Find the line with "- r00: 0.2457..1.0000" in the records below. Copy it and every line after it, up to and including the line with "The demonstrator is".

(Dataset records)
=-=-=-=-=

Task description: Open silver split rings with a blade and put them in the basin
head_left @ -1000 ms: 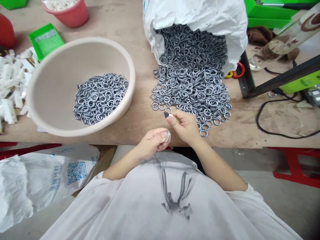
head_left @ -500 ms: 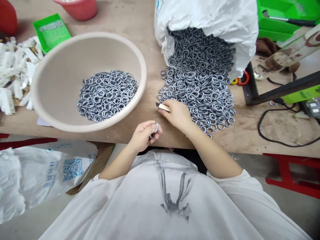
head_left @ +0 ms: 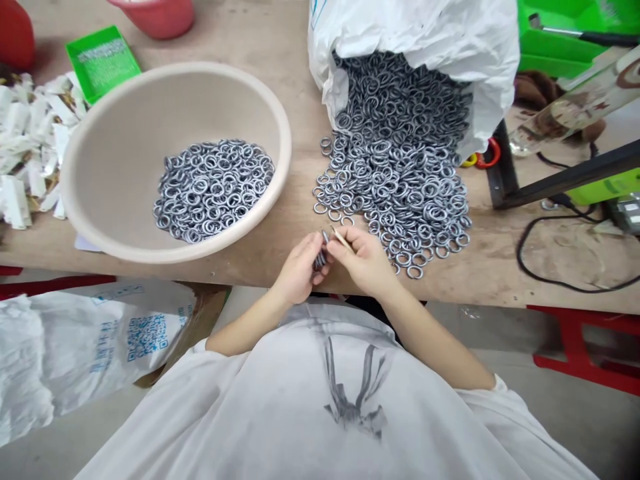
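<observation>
I had the left hand curled around a small bunch of shiny grey round rings, and the right hand pinching a slim cream stick-like tool, tip right by those rings; couldn't tell if it touched. My read: the step in hand was working the tool on the held rings. From the 2 hands, the loose grey ring pile spread at 2 o'clock below a crumpled white sack, and the wide beige round bowl of rings sat at 10 o'clock. Next move, I figured, called for a firm left grip and light right fingers.
</observation>
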`<state>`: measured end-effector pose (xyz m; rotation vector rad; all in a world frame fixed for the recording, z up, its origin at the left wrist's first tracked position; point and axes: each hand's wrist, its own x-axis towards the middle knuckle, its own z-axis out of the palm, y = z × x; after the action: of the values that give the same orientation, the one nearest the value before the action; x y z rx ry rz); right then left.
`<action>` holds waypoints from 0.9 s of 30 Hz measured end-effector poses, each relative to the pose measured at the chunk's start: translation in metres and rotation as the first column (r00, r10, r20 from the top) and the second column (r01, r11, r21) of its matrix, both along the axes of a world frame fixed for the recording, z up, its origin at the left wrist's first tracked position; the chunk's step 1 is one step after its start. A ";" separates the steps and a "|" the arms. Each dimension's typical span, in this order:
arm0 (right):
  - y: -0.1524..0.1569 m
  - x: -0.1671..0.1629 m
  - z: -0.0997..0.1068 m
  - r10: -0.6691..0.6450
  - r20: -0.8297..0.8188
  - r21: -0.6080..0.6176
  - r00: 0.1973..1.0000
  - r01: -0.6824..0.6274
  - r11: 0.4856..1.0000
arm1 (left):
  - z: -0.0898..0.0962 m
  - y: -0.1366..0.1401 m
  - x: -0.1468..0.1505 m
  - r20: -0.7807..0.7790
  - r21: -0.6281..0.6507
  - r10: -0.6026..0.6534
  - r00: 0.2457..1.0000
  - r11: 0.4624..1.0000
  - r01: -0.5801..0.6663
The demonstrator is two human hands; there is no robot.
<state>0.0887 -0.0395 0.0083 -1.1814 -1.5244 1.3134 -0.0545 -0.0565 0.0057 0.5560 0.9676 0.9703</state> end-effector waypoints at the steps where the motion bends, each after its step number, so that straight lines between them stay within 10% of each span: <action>1: -0.008 0.001 0.000 -0.040 -0.007 0.020 0.999 0.040 0.999 | 0.001 -0.001 0.006 -0.005 0.012 0.000 1.000 1.000 0.001; 6: -0.025 0.009 -0.003 -0.216 -0.016 0.080 0.976 0.217 0.973 | 0.004 -0.003 0.023 0.005 0.013 -0.086 0.996 0.996 0.086; 16: -0.023 0.015 0.000 -0.141 -0.233 -0.071 0.962 0.128 0.989 | 0.012 -0.007 0.027 0.121 -0.020 -0.247 0.961 0.968 0.251; 21: -0.019 0.024 -0.002 -0.255 0.014 0.179 0.967 0.249 0.952 | 0.012 -0.005 0.025 0.147 -0.031 -0.186 0.971 0.981 0.193; 27: -0.030 0.030 0.005 -0.194 0.390 0.436 0.900 0.005 0.900 | 0.012 -0.004 0.026 0.126 -0.074 -0.083 0.989 0.993 0.093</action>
<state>0.1191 -0.0693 0.0137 -1.2836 -1.9082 0.6147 -0.0283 -0.0603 0.0174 0.4632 0.8606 0.8730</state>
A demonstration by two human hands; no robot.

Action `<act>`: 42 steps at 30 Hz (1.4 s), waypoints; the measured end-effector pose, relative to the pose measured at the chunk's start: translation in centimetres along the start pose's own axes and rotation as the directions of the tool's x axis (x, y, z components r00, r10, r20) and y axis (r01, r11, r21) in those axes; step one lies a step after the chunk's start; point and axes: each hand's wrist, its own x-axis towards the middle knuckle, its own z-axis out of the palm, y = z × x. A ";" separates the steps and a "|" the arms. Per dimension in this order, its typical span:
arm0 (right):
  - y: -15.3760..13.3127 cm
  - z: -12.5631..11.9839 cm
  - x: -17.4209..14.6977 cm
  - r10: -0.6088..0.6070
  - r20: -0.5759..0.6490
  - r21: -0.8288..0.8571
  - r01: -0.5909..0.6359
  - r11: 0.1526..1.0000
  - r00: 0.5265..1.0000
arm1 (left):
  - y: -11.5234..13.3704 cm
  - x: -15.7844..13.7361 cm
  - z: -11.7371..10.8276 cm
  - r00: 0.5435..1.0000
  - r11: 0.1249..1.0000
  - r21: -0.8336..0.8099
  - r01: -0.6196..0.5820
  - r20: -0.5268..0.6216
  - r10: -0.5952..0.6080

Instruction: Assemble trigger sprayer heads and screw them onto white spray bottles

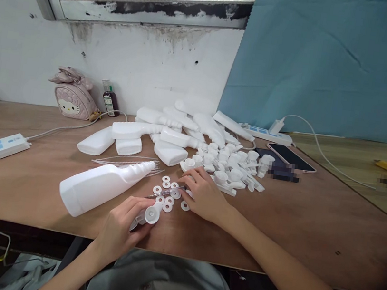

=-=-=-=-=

» Your response:
  - r00: 0.2457..1.0000
  - r11: 0.4624..1.0000
  - r01: -0.5801..0.6663
The demonstrator is two human hands; there is no robot.

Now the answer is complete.